Lessons in how to crowdsource journalism from ProPublica

The idea of “crowdsourcing” has become more or less mainstream by now — thanks in part to the rise of social apps and services like Mechanical Turk and Kickstarter — and we’ve already seen how journalists can use Twitter and other social networks to crowdsource breaking news during events such as the Arab Spring uprisings in Egypt and elsewhere. But there haven’t been that many large-scale, organized efforts that qualify as crowdsourced journalism, which is what makes the “Free The Files” project from ProPublica so fascinating. Not only does the project have a tangible and arguably important social goal, but it would literally not have been feasible for any news organization to undertake without crowdsourcing.

In a nutshell, the project is designed to aggregate information about spending by non-profit groups and super-PACs (which in many cases are set up for that exact purpose) on political TV ads in various regional markets across the United States in the run-up to the federal election. This so-called “dark money” spending is an important element in the behind-the-scenes lobbying that goes on in any election, ProPublica argues, and so it is arguably in society’s interest to make as much of it public as possible — a classic case of an investigative journalism project with a public-spirited goal.

The “Free The Files” effort actually began in March, after TV industry executives pushed back against a proposed law that would force them to file reports on ad spending with the Federal Communications Commission. In the initial version of the project, ProPublica asked for volunteers to physically visit the offices of network affiliates to request the documents — and it did some of its own digging to kick things off, using students from the Medill School of Journalism at Northwestern University.
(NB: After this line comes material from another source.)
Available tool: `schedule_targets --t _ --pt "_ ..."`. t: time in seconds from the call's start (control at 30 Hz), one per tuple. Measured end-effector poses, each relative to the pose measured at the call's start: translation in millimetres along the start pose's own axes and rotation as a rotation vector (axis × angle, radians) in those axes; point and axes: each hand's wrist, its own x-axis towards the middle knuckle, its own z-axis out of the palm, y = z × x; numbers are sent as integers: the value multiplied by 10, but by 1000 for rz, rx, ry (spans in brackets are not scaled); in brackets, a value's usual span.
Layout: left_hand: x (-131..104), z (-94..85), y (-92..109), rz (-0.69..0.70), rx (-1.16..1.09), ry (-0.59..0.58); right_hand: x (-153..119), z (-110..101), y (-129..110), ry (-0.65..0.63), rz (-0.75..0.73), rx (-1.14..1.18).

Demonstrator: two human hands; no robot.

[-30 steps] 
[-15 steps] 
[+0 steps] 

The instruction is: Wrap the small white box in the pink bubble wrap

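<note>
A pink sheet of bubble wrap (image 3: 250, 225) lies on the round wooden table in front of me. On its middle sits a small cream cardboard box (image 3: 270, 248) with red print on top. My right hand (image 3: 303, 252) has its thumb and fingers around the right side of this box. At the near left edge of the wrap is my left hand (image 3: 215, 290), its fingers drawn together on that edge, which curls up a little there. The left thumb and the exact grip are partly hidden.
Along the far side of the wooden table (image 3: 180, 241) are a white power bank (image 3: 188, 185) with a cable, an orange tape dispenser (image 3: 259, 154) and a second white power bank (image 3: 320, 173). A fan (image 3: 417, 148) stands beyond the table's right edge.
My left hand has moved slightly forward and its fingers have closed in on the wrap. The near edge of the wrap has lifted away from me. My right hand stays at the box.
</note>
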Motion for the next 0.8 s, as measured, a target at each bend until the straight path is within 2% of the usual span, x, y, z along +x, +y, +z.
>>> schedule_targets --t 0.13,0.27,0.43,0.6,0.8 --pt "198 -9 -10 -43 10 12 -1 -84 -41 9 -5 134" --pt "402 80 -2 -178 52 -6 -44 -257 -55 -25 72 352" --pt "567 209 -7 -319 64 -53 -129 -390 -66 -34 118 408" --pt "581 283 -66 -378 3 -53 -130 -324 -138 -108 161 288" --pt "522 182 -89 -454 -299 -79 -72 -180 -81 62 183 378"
Marshalling an army of journalistic volunteers

In April, the FCC started requiring TV networks to file spending reports online, but with a crucial caveat: stations don’t have to submit them in machine-readable format, and in some cases they are PDFs, making it difficult to extract key pieces of information. So the “Free The Files” project took on a new mission — to get volunteers to look at as many files as possible and extract the key pieces of data (ad buyer’s name, amount spent, etc.). ProPublica created a Facebook app that makes it easy to do this, and now it has partnered with The Huffington Post to try and reach even more volunteers.

On a related note, the Sunlight Foundation and the non-profit group Free Press are also working on a similar project called “Political Ad Sleuth,” which asks volunteers to help by going to stations that are not required to file their documents online (a rule that only applies to broadcasters in the top 50 markets in the country) and copy the information from those documents physically.

According to an update from ProPublica engagement editor Amanda Zamora, since the ad-spending files started appearing online in August, more than 400 volunteers have unlocked information from TV stations in 33 crucial swing states. The project has found evidence of “dark money” spending by several non-profits, including one in Ohio that told the Internal Revenue Service it wasn’t going to spend any of its money on political causes and wound up spending over $1 million on ads attacking a Senate candidate. In total, the “Free The Files” effort has turned up evidence of more than $200 million in ad spending.

More than anything else, the ProPublica effort reminds me of what is still one of the most successful journalistic crowdsourcing projects ever: namely, the “MP Expenses” project launched by The Guardian in 2009, which asked volunteers to comb through more than 200,000 expense reports filed by federal representatives, looking for evidence of fraud or otherwise questionable behavior. In just a few weeks, more than 20,000 volunteers had gone through documents and found information, with an almost unheard-of participation rate of over 50 percent in the initial stages (many crowdsourced projects get 10 percent or less of the potential user base to participate).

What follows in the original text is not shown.